#### Exercise description:
Give the number of lines in the data below that contain "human", with no other words.

#### Record extracts:
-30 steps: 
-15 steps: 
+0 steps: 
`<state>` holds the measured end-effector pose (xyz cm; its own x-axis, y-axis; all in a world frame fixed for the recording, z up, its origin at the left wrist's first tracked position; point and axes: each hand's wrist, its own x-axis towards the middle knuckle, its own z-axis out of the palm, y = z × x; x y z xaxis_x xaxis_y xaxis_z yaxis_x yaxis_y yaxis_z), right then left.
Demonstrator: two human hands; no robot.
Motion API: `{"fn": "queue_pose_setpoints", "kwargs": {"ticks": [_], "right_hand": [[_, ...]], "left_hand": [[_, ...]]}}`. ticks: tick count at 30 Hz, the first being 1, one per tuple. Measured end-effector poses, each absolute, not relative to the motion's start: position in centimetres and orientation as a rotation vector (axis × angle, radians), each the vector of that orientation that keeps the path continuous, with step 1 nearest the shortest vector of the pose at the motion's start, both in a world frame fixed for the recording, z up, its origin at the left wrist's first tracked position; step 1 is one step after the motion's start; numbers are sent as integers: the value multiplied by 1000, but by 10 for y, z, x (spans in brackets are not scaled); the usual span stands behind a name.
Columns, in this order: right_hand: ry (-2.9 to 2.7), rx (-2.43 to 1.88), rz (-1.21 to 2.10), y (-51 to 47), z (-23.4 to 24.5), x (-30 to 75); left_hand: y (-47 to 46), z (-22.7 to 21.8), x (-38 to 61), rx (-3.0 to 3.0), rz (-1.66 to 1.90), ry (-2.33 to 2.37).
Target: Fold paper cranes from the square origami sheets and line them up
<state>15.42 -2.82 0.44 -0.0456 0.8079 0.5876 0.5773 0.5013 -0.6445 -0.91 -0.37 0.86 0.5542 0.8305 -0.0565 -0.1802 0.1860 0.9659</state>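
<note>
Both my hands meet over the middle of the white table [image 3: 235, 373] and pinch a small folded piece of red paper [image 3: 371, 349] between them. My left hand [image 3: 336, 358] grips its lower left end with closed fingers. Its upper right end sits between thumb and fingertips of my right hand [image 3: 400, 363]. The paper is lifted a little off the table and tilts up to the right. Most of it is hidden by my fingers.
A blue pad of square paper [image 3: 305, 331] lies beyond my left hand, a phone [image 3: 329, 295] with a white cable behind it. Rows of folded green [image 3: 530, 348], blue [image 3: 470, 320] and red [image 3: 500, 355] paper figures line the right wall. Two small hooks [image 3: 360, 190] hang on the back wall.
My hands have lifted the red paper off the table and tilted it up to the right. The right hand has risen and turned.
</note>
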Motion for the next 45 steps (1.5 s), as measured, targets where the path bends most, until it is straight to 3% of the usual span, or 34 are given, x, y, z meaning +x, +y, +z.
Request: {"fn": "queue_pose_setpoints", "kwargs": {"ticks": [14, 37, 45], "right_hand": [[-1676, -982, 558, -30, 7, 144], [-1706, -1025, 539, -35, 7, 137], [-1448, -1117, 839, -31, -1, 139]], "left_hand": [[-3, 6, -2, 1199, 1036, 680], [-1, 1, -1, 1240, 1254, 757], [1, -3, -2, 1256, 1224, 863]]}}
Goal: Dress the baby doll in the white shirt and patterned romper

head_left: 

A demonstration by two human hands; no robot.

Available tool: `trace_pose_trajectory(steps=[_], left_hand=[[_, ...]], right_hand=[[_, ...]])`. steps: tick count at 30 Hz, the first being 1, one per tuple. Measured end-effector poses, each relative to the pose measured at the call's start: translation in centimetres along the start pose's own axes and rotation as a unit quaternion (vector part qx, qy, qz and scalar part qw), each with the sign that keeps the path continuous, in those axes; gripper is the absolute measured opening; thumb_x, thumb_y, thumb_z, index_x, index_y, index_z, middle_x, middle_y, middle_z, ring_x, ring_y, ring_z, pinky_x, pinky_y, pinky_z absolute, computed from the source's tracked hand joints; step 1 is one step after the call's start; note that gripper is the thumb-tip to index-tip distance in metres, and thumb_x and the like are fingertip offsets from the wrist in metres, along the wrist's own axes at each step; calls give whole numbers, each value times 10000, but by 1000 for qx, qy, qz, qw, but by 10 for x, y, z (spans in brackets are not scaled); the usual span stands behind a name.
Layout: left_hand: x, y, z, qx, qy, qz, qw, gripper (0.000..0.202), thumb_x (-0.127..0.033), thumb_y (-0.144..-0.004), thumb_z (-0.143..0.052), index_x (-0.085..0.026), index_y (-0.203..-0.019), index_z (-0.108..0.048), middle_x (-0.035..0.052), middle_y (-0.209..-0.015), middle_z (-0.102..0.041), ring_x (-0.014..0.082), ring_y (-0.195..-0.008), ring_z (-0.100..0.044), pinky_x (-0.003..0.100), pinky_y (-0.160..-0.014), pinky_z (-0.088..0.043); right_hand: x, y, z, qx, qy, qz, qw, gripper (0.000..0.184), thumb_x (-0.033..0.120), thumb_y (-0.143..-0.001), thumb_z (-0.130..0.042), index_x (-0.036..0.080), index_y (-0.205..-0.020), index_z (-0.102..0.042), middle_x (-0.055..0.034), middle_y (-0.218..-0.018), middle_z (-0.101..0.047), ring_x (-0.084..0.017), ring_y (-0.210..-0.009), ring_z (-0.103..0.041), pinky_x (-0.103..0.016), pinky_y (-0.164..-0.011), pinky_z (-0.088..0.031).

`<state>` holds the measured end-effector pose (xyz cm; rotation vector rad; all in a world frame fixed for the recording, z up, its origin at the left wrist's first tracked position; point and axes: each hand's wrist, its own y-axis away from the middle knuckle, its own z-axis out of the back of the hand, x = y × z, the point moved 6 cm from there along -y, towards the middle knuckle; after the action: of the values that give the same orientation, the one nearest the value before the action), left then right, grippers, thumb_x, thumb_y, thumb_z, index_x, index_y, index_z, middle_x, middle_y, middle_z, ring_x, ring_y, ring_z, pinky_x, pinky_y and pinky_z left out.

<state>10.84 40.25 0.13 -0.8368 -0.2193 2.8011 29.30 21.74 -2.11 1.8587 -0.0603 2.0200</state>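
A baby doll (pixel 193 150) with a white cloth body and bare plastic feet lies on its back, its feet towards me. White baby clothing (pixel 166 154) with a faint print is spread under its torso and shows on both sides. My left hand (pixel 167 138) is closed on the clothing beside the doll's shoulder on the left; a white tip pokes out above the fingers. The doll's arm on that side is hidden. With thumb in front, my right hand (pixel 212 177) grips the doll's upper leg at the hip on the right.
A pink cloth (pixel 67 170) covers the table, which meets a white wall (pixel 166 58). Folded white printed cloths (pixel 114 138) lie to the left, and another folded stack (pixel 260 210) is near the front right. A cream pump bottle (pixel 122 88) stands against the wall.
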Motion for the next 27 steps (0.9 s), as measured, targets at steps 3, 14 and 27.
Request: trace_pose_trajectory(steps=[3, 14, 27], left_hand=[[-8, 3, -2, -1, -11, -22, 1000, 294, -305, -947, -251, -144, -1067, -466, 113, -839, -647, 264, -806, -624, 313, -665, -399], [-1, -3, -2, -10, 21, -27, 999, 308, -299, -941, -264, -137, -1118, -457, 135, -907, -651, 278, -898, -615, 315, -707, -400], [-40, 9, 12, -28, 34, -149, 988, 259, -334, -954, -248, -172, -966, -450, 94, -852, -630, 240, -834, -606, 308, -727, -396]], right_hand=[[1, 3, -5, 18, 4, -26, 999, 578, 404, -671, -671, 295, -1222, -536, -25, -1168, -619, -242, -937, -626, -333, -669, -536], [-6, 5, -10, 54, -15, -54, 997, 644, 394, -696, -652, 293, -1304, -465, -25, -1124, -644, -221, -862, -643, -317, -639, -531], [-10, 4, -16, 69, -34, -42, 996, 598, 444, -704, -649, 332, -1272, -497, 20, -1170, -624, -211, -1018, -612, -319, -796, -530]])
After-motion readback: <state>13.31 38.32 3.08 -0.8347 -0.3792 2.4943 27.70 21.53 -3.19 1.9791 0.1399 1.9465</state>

#### Solution to the problem:
2